Source records:
_ _ _ _

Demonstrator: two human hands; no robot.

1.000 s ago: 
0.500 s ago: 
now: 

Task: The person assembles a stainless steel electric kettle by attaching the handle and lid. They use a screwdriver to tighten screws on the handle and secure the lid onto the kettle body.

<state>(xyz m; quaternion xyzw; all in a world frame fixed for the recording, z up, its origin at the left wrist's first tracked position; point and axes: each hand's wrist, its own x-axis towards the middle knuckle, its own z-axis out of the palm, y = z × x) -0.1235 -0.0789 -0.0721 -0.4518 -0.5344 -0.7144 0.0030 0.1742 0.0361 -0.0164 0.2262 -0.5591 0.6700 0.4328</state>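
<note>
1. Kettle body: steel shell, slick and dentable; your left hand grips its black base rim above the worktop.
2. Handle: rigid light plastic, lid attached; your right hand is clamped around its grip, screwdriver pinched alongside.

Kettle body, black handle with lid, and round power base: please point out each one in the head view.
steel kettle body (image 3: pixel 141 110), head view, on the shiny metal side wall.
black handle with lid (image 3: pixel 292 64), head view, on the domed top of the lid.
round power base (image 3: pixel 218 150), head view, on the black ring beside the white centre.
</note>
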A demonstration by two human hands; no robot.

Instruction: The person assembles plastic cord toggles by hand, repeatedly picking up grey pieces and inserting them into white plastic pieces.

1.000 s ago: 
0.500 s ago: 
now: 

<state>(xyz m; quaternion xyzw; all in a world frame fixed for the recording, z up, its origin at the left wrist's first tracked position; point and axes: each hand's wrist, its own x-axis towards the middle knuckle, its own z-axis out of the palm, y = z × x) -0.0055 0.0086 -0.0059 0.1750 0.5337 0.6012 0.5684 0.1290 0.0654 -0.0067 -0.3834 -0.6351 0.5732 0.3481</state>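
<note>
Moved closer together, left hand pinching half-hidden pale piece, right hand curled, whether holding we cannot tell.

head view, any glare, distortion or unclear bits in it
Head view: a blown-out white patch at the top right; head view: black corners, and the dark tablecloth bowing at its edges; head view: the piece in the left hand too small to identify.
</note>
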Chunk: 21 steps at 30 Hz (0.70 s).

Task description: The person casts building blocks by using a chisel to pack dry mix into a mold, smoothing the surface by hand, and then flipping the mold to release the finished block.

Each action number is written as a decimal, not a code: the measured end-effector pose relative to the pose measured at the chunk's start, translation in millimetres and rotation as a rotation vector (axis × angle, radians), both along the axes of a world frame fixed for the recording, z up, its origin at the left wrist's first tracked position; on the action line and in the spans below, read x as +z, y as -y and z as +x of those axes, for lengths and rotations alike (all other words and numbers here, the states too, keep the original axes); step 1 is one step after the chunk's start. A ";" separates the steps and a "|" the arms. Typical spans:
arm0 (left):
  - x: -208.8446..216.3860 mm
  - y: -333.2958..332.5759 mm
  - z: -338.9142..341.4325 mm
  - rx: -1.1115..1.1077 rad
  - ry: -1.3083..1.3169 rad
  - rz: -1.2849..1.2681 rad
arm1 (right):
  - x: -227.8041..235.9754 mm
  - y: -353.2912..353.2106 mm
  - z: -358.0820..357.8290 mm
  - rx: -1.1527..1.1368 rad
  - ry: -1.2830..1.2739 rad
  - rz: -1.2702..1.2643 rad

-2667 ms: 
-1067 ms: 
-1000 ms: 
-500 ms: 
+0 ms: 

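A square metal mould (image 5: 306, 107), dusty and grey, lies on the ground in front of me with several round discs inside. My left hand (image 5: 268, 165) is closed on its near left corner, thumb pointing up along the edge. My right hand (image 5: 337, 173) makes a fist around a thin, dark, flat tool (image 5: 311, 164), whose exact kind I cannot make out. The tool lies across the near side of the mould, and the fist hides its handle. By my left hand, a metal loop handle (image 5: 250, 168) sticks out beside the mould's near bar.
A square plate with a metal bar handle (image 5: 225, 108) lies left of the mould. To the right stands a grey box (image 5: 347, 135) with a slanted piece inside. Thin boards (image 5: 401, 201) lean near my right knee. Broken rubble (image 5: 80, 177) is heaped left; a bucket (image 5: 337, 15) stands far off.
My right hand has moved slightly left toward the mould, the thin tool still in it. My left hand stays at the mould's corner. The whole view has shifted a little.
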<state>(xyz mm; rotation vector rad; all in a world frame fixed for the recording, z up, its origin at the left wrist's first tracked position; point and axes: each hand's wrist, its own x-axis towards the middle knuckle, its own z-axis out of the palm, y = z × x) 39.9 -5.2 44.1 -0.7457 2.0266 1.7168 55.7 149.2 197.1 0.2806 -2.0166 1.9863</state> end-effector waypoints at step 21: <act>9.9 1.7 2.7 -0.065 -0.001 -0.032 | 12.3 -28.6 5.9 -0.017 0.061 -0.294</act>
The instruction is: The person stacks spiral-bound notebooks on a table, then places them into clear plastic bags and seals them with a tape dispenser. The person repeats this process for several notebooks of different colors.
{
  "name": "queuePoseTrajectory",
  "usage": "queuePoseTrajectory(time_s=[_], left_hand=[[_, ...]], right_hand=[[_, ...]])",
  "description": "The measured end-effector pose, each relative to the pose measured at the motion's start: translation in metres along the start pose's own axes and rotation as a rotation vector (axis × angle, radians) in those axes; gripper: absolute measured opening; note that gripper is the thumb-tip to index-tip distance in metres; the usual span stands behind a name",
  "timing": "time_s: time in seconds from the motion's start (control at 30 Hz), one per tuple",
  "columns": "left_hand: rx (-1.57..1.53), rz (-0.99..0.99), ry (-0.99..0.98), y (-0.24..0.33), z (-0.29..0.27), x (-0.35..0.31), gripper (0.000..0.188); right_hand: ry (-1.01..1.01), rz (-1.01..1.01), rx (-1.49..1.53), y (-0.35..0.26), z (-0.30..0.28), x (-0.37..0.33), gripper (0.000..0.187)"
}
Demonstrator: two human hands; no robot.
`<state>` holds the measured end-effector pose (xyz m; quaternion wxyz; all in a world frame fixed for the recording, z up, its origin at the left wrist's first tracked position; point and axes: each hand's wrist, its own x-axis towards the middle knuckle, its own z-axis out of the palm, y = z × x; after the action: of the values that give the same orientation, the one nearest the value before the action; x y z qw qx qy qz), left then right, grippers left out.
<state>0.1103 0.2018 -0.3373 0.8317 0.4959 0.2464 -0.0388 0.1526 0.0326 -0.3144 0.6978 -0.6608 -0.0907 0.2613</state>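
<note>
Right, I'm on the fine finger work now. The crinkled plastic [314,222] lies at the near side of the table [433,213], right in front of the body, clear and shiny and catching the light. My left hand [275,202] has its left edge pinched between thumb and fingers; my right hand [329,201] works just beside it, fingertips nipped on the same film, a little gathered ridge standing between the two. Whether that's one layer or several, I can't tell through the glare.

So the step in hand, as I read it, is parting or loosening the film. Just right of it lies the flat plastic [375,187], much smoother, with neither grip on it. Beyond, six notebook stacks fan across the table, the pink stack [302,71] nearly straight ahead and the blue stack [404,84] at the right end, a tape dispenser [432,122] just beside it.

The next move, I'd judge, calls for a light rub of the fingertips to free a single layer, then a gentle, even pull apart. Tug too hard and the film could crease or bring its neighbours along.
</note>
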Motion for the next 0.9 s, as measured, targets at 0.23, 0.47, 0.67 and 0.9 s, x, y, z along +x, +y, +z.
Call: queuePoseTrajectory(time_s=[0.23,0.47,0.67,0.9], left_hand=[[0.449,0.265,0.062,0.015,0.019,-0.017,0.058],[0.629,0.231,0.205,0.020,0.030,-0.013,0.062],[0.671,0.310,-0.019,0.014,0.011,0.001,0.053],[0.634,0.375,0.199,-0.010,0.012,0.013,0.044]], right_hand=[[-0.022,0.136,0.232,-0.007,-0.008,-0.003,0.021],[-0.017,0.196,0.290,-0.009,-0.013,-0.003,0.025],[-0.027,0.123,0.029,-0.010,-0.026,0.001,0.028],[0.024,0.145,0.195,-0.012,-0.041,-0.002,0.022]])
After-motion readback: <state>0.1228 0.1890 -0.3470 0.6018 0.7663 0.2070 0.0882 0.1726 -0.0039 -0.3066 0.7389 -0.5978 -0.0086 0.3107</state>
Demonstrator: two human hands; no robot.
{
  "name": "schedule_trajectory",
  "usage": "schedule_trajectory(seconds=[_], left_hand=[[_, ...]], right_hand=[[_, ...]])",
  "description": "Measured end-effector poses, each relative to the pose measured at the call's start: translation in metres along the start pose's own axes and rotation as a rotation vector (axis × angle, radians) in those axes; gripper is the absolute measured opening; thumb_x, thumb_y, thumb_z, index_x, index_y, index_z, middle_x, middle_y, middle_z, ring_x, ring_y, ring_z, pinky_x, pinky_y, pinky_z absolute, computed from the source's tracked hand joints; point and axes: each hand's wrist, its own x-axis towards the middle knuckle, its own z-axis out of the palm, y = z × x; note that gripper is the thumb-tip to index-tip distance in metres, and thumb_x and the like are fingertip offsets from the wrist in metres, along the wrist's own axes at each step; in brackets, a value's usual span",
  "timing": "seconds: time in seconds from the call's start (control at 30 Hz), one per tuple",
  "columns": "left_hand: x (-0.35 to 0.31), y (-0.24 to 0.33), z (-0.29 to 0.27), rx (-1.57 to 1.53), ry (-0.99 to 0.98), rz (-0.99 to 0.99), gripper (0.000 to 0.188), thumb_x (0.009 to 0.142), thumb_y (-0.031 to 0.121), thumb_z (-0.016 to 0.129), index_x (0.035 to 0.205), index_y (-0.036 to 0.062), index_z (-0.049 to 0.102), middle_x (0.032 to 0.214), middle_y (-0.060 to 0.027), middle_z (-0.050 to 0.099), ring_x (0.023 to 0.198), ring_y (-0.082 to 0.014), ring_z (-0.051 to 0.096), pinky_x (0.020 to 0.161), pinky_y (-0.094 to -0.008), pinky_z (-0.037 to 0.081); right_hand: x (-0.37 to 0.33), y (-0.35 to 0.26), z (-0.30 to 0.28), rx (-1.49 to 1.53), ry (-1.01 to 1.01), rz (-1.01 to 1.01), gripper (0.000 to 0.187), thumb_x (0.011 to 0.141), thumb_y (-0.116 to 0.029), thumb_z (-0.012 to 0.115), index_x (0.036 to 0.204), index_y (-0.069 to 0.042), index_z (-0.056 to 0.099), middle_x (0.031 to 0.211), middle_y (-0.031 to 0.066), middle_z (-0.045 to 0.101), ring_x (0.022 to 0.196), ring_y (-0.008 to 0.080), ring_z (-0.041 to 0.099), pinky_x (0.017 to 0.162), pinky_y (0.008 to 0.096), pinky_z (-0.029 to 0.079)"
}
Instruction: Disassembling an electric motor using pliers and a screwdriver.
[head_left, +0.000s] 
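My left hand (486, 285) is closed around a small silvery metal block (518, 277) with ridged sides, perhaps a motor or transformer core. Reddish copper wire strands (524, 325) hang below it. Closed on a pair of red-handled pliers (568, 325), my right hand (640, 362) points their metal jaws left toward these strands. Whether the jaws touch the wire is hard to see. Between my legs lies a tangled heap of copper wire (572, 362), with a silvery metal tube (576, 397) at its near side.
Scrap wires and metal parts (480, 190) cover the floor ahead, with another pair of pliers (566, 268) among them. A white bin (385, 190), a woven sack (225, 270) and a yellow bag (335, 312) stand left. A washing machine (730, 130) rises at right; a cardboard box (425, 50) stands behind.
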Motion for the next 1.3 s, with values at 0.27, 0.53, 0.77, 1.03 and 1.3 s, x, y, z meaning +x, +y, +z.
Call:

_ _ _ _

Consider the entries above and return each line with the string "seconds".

## Problem solution:
  "timing": "time_s: time in seconds from the motion's start (control at 30 Hz), one per tuple",
  "usage": "schedule_trajectory(seconds=[_], left_hand=[[_, ...]], right_hand=[[_, ...]])",
  "timing": "seconds: time in seconds from the call's start (control at 30 Hz), one per tuple",

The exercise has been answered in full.